» WORK ORDER:
From the first line to the last, repeat the data exactly and drop the pictures.

» TASK MATERIAL:
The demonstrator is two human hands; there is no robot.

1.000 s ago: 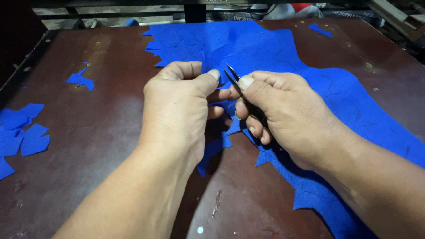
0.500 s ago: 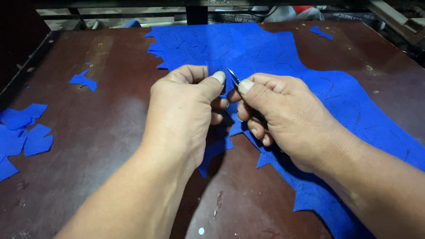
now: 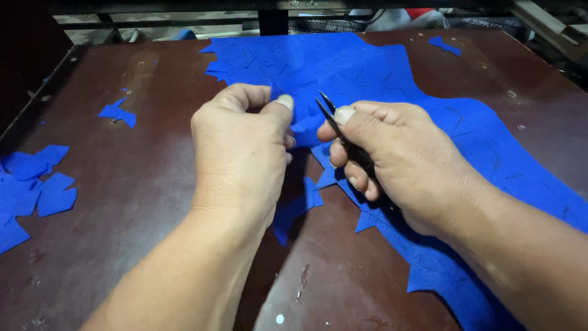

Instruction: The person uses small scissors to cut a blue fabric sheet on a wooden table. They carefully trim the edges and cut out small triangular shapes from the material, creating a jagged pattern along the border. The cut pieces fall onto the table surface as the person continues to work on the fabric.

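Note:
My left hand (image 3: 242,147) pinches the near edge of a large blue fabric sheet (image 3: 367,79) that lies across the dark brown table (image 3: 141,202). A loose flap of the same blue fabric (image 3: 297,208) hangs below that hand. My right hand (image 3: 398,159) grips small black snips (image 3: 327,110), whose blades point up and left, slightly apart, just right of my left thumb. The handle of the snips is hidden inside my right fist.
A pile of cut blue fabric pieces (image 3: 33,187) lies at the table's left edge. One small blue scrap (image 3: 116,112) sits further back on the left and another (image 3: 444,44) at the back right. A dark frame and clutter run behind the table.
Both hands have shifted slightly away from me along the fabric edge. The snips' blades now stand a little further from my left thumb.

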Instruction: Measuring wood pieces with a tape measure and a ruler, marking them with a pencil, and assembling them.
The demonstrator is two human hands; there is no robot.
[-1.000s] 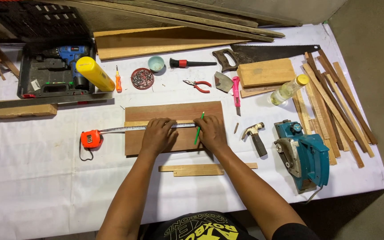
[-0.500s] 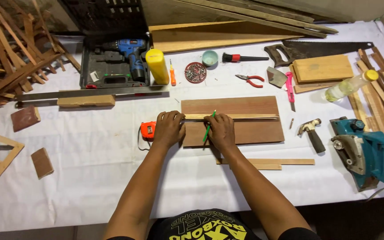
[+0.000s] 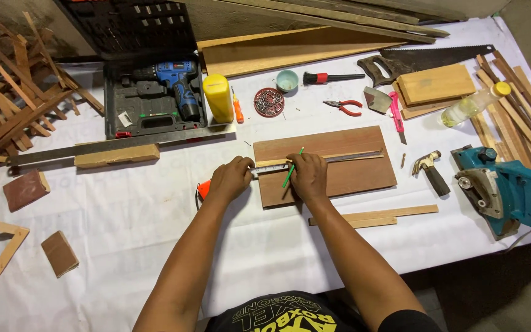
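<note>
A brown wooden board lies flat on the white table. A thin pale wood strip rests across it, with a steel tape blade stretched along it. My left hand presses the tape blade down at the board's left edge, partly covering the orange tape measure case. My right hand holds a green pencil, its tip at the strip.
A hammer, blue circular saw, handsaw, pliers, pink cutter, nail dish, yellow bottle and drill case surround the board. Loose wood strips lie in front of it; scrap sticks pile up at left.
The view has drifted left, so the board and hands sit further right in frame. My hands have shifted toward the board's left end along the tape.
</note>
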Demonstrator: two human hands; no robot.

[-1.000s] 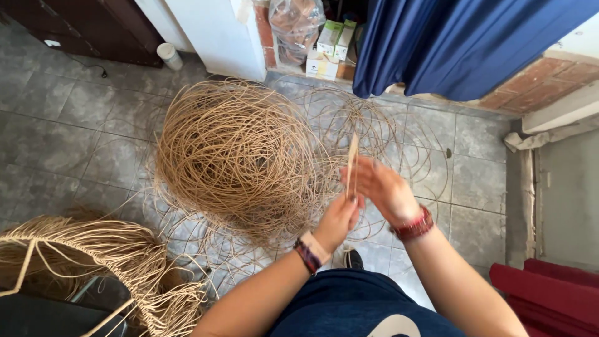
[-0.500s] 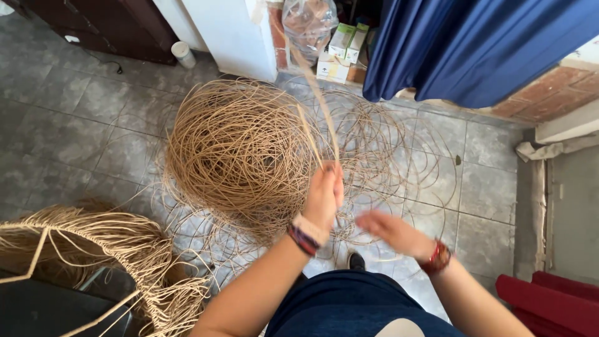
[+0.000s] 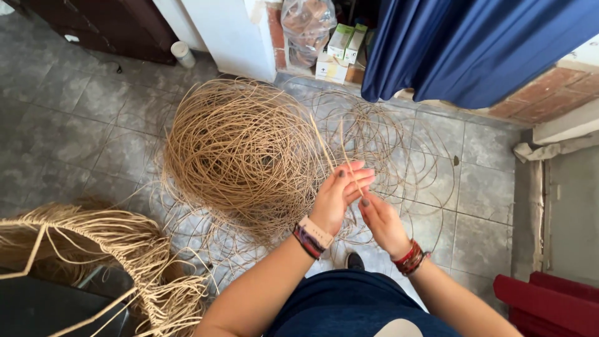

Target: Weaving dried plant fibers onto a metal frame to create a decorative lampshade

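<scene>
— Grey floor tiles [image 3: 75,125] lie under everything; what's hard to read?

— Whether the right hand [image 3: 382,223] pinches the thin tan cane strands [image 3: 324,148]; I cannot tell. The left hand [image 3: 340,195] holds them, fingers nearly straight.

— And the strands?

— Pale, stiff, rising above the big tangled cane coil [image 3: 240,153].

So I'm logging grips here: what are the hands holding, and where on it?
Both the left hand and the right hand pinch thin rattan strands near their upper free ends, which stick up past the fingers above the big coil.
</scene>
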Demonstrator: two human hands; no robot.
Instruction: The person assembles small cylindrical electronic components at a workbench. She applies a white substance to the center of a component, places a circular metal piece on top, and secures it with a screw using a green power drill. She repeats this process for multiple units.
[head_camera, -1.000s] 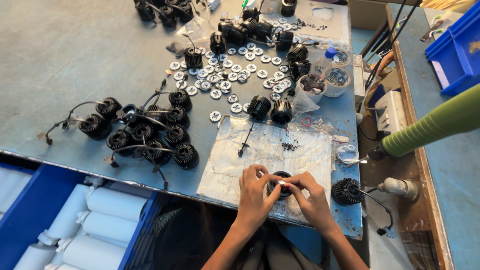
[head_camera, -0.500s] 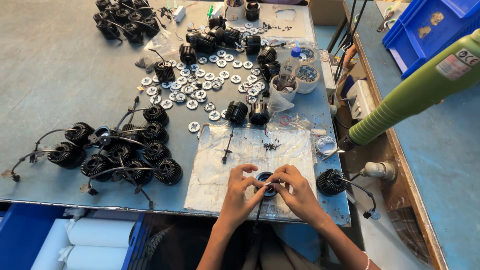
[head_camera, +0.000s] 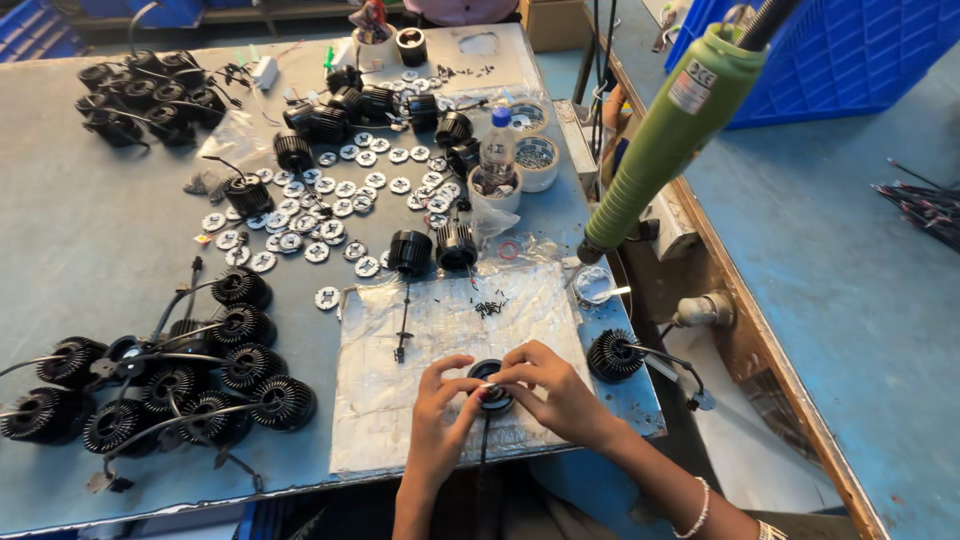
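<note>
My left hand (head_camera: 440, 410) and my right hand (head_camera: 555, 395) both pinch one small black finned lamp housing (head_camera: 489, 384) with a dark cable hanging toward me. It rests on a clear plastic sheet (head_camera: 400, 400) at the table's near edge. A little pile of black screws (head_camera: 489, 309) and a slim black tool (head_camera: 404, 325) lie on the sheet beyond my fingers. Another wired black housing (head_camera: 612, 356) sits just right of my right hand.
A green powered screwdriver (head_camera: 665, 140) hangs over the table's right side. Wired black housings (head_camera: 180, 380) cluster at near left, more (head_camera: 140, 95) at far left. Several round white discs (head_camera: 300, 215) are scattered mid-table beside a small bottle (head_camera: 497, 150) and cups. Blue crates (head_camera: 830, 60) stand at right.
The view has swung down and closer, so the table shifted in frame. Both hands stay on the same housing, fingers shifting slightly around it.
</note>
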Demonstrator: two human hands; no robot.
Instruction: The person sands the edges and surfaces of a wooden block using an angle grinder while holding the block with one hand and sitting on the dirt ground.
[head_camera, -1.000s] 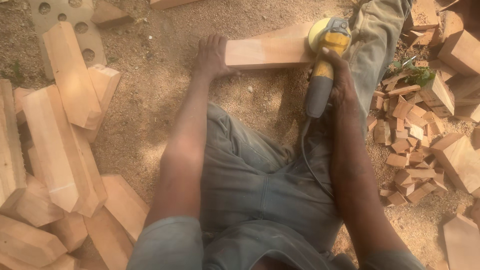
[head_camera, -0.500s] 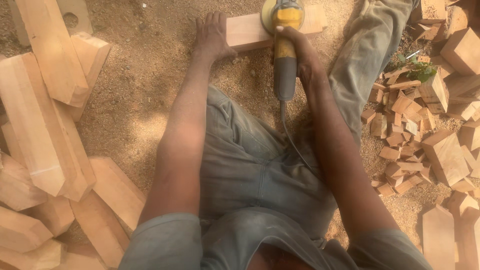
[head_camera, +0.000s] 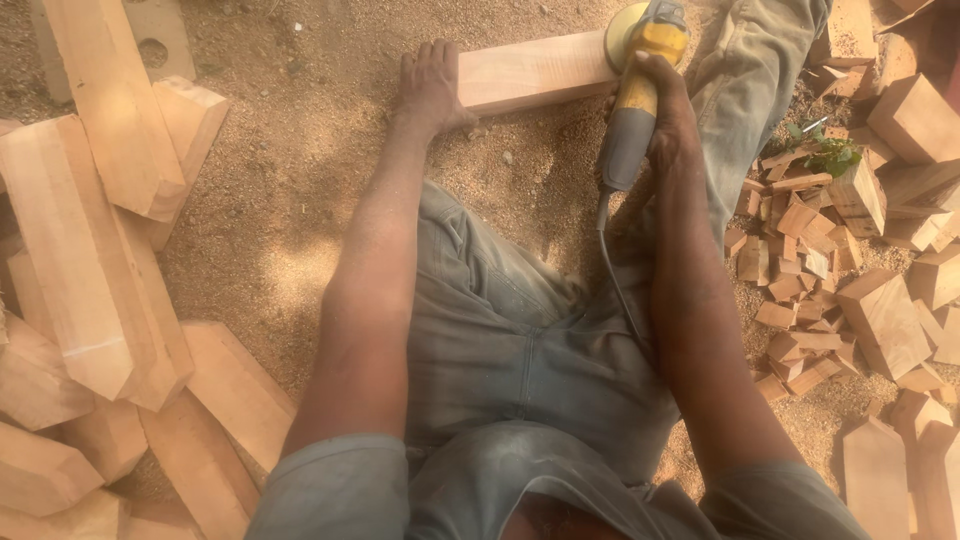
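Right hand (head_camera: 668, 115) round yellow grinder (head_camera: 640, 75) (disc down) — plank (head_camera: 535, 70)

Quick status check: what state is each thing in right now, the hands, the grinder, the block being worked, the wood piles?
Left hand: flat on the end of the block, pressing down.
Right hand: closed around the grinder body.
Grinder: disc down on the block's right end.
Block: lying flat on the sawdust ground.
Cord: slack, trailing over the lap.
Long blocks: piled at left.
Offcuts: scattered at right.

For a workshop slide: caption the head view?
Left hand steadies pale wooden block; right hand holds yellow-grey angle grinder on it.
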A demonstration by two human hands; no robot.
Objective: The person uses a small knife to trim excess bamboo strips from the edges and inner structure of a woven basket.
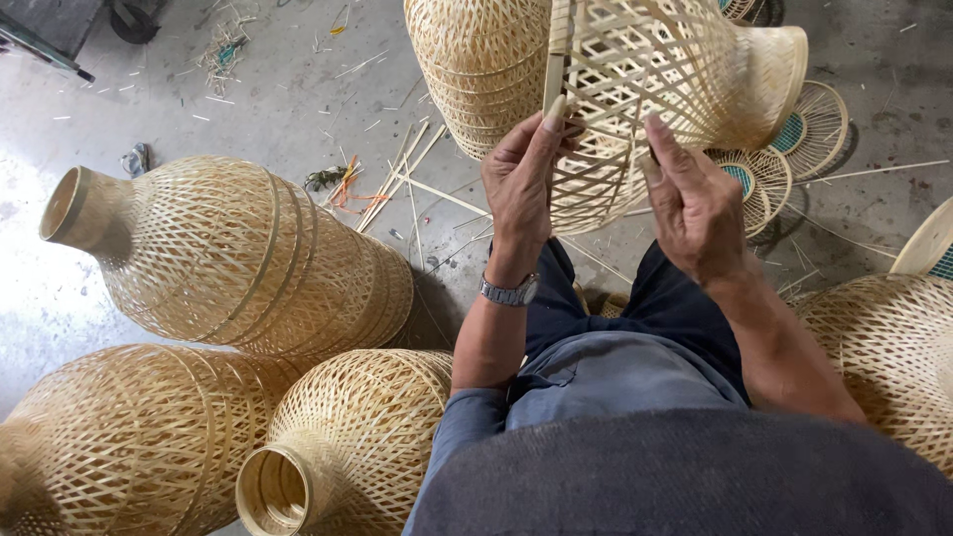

» RESULT FOR THIS EXERCISE:
The demonstrator is two human hands; there is no robot.

1.000 s ago: 
0.500 s ago: 
now: 

Instruction: The person uses small scissors to cut a blue fabric sheet on a wooden table. They carefully trim the edges and cut out small triangular shapes from the material, creating a jagged pattern along the border. The cut pieces fall onto the table surface as the person continues to work on the fabric.

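Note:
My left hand (image 3: 242,147) pinches the near edge of a large blue fabric sheet (image 3: 367,79) that lies across the dark brown table (image 3: 141,202). A loose flap of the same blue fabric (image 3: 297,208) hangs below that hand. My right hand (image 3: 398,159) grips small black snips (image 3: 327,110), whose blades point up and left, slightly apart, just right of my left thumb. The handle of the snips is hidden inside my right fist.
A pile of cut blue fabric pieces (image 3: 33,187) lies at the table's left edge. One small blue scrap (image 3: 116,112) sits further back on the left and another (image 3: 444,44) at the back right. A dark frame and clutter run behind the table.
Both hands have shifted slightly away from me along the fabric edge. The snips' blades now stand a little further from my left thumb.
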
Instruction: Measuring wood pieces with a tape measure and a ruler, marking them with a pencil, and assembling them.
The demonstrator is two human hands; there is no robot.
[-1.000s] 
[-0.500s] 
[+0.000s] 
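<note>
A brown wooden board lies flat on the white table. A thin pale wood strip rests across it, with a steel tape blade stretched along it. My left hand presses the tape blade down at the board's left edge, partly covering the orange tape measure case. My right hand holds a green pencil, its tip at the strip.
A hammer, blue circular saw, handsaw, pliers, pink cutter, nail dish, yellow bottle and drill case surround the board. Loose wood strips lie in front of it; scrap sticks pile up at left.
The view has drifted left, so the board and hands sit further right in frame. My hands have shifted toward the board's left end along the tape.
</note>
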Demonstrator: two human hands; no robot.

[-1.000s] 
[-0.500s] 
[+0.000s] 

Target: Weaving dried plant fibers onto a metal frame to create a decorative lampshade

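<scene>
— Grey floor tiles [image 3: 75,125] lie under everything; what's hard to read?

— Whether the right hand [image 3: 382,223] pinches the thin tan cane strands [image 3: 324,148]; I cannot tell. The left hand [image 3: 340,195] holds them, fingers nearly straight.

— And the strands?

— Pale, stiff, rising above the big tangled cane coil [image 3: 240,153].

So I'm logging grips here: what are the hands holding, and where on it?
Both the left hand and the right hand pinch thin rattan strands near their upper free ends, which stick up past the fingers above the big coil.
</scene>
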Demonstrator: two human hands; no robot.
Instruction: The person assembles small cylindrical electronic components at a workbench. She applies a white substance to the center of a component, places a circular metal piece on top, and secures it with a screw using a green power drill. She repeats this process for multiple units.
[head_camera, -1.000s] 
[head_camera, -0.500s] 
[head_camera, +0.000s] 
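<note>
My left hand (head_camera: 440, 410) and my right hand (head_camera: 555, 395) both pinch one small black finned lamp housing (head_camera: 489, 384) with a dark cable hanging toward me. It rests on a clear plastic sheet (head_camera: 400, 400) at the table's near edge. A little pile of black screws (head_camera: 489, 309) and a slim black tool (head_camera: 404, 325) lie on the sheet beyond my fingers. Another wired black housing (head_camera: 612, 356) sits just right of my right hand.
A green powered screwdriver (head_camera: 665, 140) hangs over the table's right side. Wired black housings (head_camera: 180, 380) cluster at near left, more (head_camera: 140, 95) at far left. Several round white discs (head_camera: 300, 215) are scattered mid-table beside a small bottle (head_camera: 497, 150) and cups. Blue crates (head_camera: 830, 60) stand at right.
The view has swung down and closer, so the table shifted in frame. Both hands stay on the same housing, fingers shifting slightly around it.
</note>
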Demonstrator: two human hands; no robot.
Instruction: The person sands the edges and surfaces of a wooden block using an angle grinder while holding the block with one hand and sitting on the dirt ground.
[head_camera, -1.000s] 
[head_camera, -0.500s] 
[head_camera, +0.000s] 
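Right hand (head_camera: 668, 115) round yellow grinder (head_camera: 640, 75) (disc down) — plank (head_camera: 535, 70)

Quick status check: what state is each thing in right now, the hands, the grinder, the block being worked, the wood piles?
Left hand: flat on the end of the block, pressing down.
Right hand: closed around the grinder body.
Grinder: disc down on the block's right end.
Block: lying flat on the sawdust ground.
Cord: slack, trailing over the lap.
Long blocks: piled at left.
Offcuts: scattered at right.

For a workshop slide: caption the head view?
Left hand steadies pale wooden block; right hand holds yellow-grey angle grinder on it.
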A demonstration by two human hands; no robot.
Objective: The person uses a small knife to trim excess bamboo strips from the edges and inner structure of a woven basket.

This is the complete output.